About this task
Repeat only the lines below from the one containing "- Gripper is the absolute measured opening" through the one containing "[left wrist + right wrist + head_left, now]", inclusive, exactly as written.

[Given information — start]

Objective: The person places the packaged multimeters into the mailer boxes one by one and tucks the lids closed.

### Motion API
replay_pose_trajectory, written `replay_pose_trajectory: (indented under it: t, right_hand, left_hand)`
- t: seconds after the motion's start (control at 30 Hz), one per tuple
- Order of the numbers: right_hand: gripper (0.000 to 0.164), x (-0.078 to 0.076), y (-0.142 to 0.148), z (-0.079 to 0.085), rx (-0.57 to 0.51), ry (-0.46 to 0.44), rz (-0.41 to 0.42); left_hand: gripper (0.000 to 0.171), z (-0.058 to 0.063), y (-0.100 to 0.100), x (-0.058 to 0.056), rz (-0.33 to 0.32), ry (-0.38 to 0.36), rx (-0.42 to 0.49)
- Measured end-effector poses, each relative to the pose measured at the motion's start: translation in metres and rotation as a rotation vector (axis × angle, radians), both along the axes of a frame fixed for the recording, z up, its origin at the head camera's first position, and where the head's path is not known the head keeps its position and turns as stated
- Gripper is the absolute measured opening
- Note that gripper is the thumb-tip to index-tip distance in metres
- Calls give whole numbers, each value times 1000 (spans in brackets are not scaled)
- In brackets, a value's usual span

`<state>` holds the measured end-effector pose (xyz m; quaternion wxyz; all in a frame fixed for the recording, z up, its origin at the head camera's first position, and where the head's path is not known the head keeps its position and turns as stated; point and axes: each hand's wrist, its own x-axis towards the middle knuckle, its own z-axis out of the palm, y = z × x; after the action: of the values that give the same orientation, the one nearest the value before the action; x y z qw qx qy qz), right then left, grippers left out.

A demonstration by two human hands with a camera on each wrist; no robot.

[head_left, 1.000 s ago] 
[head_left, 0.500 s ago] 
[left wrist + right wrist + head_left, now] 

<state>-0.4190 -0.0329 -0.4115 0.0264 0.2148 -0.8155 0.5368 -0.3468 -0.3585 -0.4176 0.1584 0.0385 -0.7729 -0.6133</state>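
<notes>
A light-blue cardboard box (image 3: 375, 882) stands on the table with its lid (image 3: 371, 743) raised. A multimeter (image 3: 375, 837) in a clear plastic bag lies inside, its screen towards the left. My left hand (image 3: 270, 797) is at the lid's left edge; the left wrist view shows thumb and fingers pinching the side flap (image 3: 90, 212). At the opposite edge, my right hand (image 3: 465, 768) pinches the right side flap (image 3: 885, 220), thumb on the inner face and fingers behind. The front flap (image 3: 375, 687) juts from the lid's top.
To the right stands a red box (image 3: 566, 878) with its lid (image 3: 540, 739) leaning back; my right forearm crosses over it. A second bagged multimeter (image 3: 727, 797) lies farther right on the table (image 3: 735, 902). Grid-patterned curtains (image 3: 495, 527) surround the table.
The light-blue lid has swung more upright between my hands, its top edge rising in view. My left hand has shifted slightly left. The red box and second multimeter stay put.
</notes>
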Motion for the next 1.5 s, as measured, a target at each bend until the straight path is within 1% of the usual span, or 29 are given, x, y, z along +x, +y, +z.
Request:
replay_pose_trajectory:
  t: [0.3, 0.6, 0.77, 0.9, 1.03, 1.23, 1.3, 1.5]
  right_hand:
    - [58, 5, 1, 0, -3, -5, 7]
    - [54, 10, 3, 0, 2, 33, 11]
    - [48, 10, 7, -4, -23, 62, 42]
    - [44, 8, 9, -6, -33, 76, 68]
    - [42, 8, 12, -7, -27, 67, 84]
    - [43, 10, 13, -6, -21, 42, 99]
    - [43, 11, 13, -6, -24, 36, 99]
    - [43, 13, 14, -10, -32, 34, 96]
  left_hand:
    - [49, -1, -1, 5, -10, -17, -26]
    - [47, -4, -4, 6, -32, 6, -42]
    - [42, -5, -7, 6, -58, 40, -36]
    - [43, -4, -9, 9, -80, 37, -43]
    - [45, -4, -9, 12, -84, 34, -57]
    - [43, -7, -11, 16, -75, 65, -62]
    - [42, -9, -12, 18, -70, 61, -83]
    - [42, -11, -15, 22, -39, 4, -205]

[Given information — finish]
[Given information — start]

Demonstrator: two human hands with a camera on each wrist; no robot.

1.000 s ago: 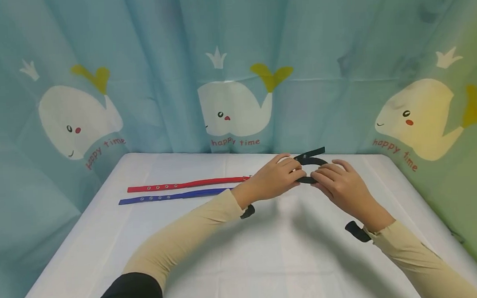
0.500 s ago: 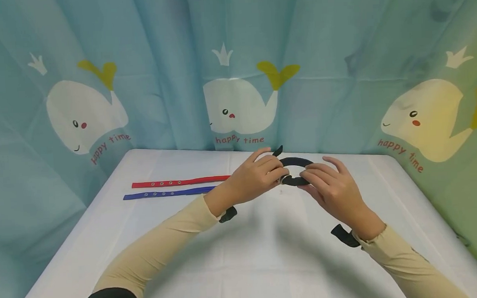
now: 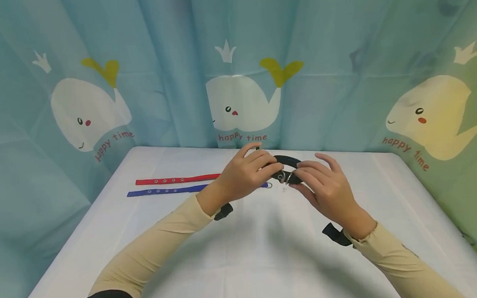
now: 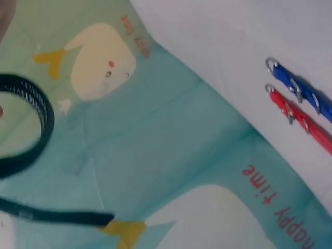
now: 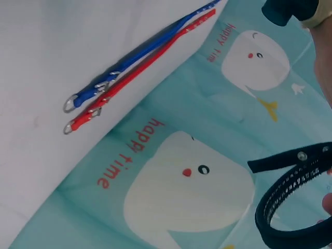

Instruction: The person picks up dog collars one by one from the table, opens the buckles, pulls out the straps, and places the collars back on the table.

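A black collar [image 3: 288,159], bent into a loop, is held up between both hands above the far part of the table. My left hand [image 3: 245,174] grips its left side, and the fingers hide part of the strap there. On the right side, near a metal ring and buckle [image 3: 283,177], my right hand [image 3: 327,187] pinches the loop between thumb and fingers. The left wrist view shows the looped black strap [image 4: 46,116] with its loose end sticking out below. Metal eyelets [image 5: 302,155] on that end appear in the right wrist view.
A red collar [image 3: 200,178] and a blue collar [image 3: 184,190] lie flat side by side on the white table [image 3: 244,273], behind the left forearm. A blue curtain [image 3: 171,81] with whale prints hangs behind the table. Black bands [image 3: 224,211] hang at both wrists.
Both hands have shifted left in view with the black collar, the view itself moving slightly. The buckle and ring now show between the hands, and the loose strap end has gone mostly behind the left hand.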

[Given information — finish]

The answer
- Gripper is the absolute measured opening
- Note that gripper is the thumb-tip to index-tip distance in metres
- Calls give whole numbers, each value times 1000 (spans in brackets are not scaled)
- In brackets, a value's usual span

`<state>` holds the measured end-effector pose (xyz m; quaternion wxyz; all in a frame fixed for the recording, z up, its origin at the head camera's first position, and where the head's path is not known the head keeps its position and turns as stated; point and axes: each hand's wrist, its own x-axis towards the middle knuckle, its own z-axis out of the palm, y = z × x; after the action: of the values that give the same orientation, the one nearest the value before the action; x y z qw qx qy qz), right then left, grippers left out.

A demonstration by two human hands with a camera on each wrist; no robot.

[head_left, 1.000 s ago] 
[head_left, 0.500 s ago] 
[left wrist + right wrist + head_left, now] 

What came before makes up the full response.